» Task details: Given the listing below, output exactly the line containing "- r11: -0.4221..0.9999" and every line after it through the end.

---------------

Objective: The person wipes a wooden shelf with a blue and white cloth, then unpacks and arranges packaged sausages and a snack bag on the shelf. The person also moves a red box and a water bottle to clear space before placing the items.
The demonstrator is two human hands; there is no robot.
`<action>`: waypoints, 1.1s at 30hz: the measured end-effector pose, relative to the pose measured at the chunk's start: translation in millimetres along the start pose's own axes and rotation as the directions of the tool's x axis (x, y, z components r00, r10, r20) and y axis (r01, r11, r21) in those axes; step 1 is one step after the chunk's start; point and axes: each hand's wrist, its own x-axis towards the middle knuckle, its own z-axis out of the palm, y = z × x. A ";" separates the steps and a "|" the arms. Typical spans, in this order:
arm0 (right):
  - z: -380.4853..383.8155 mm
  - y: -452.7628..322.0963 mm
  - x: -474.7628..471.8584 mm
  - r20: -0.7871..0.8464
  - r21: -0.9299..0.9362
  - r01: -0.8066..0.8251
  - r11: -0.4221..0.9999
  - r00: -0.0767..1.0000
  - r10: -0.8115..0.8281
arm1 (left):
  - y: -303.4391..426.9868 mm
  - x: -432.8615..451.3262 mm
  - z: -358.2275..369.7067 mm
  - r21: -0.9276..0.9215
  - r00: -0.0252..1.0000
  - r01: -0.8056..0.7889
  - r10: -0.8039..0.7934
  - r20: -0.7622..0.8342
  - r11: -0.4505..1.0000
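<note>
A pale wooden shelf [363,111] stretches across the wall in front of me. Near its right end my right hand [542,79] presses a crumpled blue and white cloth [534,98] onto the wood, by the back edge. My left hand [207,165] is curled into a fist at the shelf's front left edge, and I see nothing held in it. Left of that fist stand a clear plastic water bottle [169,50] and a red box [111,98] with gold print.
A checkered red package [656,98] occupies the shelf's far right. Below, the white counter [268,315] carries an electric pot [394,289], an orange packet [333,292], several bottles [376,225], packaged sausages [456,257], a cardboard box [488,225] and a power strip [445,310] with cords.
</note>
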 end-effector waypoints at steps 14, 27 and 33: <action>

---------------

» Solution to this problem:
  - r11: -0.4221..0.9999
  - r00: -0.0767..1.0000
  - r10: -0.8115..0.8281
arm1 (left):
  - y: -303.4391..426.9868 mm
  - x: -432.8615..451.3262 mm
  - z: -358.2275..369.7067 mm
  - r21: -0.9276..0.9215
  - r00: -0.0252..1.0000
  - r01: -0.8056..0.7889
  - r10: -0.8039..0.7934
  - r20: -0.7622..0.8342
  - r11: -0.4505..1.0000
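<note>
A pale wooden shelf [363,111] stretches across the wall in front of me. Near its right end my right hand [542,79] presses a crumpled blue and white cloth [534,98] onto the wood, by the back edge. My left hand [207,165] is curled into a fist at the shelf's front left edge, and I see nothing held in it. Left of that fist stand a clear plastic water bottle [169,50] and a red box [111,98] with gold print.
A checkered red package [656,98] occupies the shelf's far right. Below, the white counter [268,315] carries an electric pot [394,289], an orange packet [333,292], several bottles [376,225], packaged sausages [456,257], a cardboard box [488,225] and a power strip [445,310] with cords.
</note>
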 end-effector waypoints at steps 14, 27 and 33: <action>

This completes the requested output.